California Federal District Court Holds Arbitration Clause Requiring Arbitration at Customers’ Expense and Waiving Right to Class Action Device to be Unconscionable and Unenforceable
In November 2004, plaintiff signed a service agreement with AT&T Wireless, and received a booklet entitled “Important Information and Service Agreement” that contained in part an arbitration clause governed by the Federal Arbitration Act (FAA) and a class action waiver. Cingular Wireless thereafter acquired AT&T Wireless; its customers also signed service agreements that contained arbitration clauses, but Cingular’s agreement provided that the company would pay the cost of the arbitration unless the customer’s action is frivolous, and that the company would pay the customer’s attorney fees if the arbitrator awarded the amount the customer demanded or more. In December 2005, plaintiff filed a class action lawsuit in California federal court against AT&T and Cingular for violations of the Federal Communications Act, declaratory relief, breach of contract, violations of California’s unfair competition law (UCL), and violations of California’s Consumers Legal Remedies Act (CLRA), based on the allegation that defendants charged customers for services that the customers had not authorized, totaling approximately $9 per month. Stern v. Cingular Wireless Corp., 453 F.Supp.2d 1138, 1141-43 and 1149 (C.D. Cal. July 28, 2006). Defense attorneys moved to compel arbitration and stay the litigation; plaintiff’s lawyer argued that the arbitration clause was unconscionable and unenforceable. The district court denied the defense motion, concluding that the class action waiver was unconscionable.
Preliminarily, the federal court observed that “Under the FAA, the court, not the arbitrator, must decide whether a particular dispute is arbitrable.” Stern, at 1143 (citations omitted). The court also held that the question was whether arbitration must be compelled under the terms of AT&T’s arbitration clause, not the arbitration clause contained in Cingular’s service agreement. The court explained at page 1144:
Under California law, “[t]he critical juncture for determining whether a contract is unconscionable is the moment when it is entered into by both parties-not whether it is unconscionable in light of subsequent events.” [Citations.] Accordingly, for purposes of this motion, the Court concludes that the operable arbitration clause is not Cingular Wireless’, but rather that contained in the AT & T Wireless Booklet provided to plaintiff at the time she entered into the Service Agreement.

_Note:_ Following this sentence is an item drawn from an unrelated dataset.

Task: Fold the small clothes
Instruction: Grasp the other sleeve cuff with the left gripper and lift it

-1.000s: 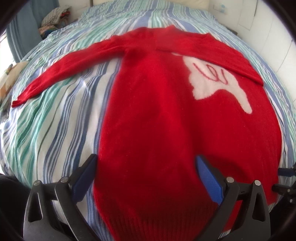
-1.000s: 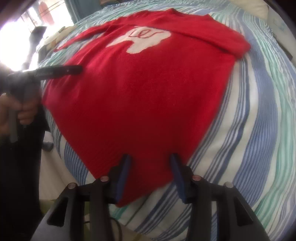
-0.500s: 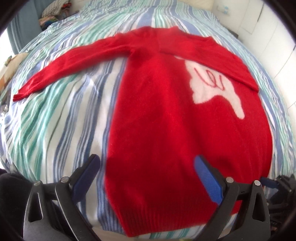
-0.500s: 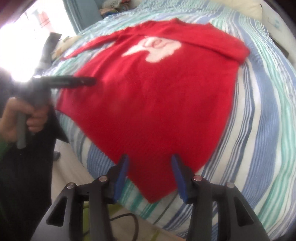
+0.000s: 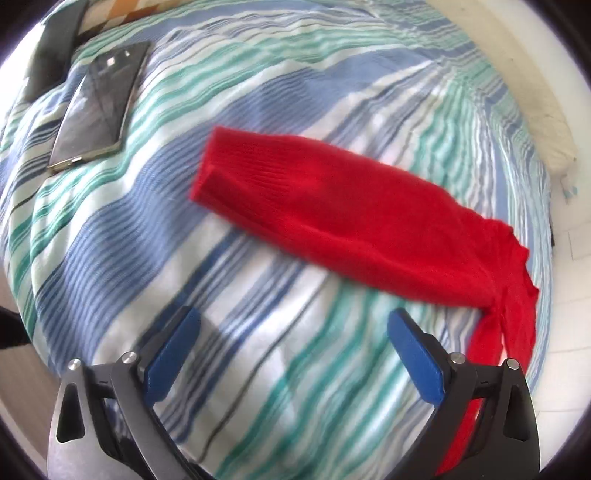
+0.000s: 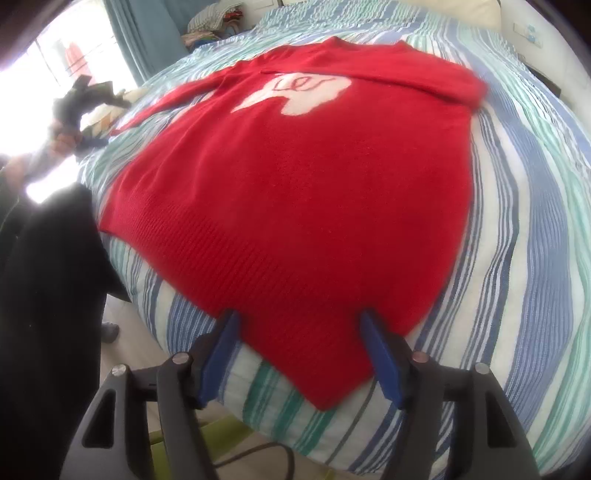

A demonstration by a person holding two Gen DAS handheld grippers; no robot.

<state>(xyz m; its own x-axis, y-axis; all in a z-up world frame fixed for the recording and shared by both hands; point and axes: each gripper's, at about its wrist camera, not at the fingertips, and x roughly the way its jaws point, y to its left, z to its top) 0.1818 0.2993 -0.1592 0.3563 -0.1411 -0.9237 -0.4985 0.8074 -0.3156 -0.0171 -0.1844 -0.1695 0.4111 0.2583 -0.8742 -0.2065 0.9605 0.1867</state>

Turning to the question of unconscionability, the federal court turned to the test enunciated by the California Supreme Court in the seminal case of Discover Bank v. Superior Court, 36 Cal.4th 148 (Cal. 2005). Id., at 1145 et seq. Defense attorneys argued that the clause was not procedurally unconscionable, in part because plaintiff could have chosen to sign up with a competitor that did not require a class action waiver, id., at 1146; the district court rejected the argument because “[plaintiff’s] first opportunity to avail herself of a wireless competitor’s services came after her purchase of the phone,” as did her first opportunity to “negotiate” the arbitration clause, id., at 1147. Moreover, the court believed the option of negotiating the contract to be illusory because “That negotiation could take but one form: cancel her service.” Id. With respect to substantive unconscionability, the district court was persuaded by the Ninth Circuit opinion in Ting v. AT&T, 319 F.3d 1126 (9th Cir. 2003), which rejected a claim that an arbitration clause was “bilateral” because “It is not only difficult to imagine AT&T bringing a class action against its own customers, but AT&T fails to allege that it has ever or would ever do so.” Id., at 1148-49. In light of this reality, the district court concluded that “the present class action waiver operates exclusively to defendants’ advantage.” Id., at 1149.
NOTE: The court readily disposed of a defense argument that the FAA preempts consideration of whether the arbitration clause is unconscionable under California law. Stern, at 1149-50. The court also stated, in dicta, that it believed the result would have been the same under Cingular’s agreement. The court explained in footnote 10, “Cingular Wireless’ commitment to pay the costs of arbitration and attorneys’ fees under certain circumstances does not obviate the disincentive to pursue a small individual claim. . . . While Cingular Wireless’ arbitration provision obliges it to pay attorney’s fees, that obligation is conditioned on the arbitrator awarding the amount of the customer’s demand or more. Thus, attorneys’ fees remain only potentially available.” Id., at 1149 n.10 (citation omitted).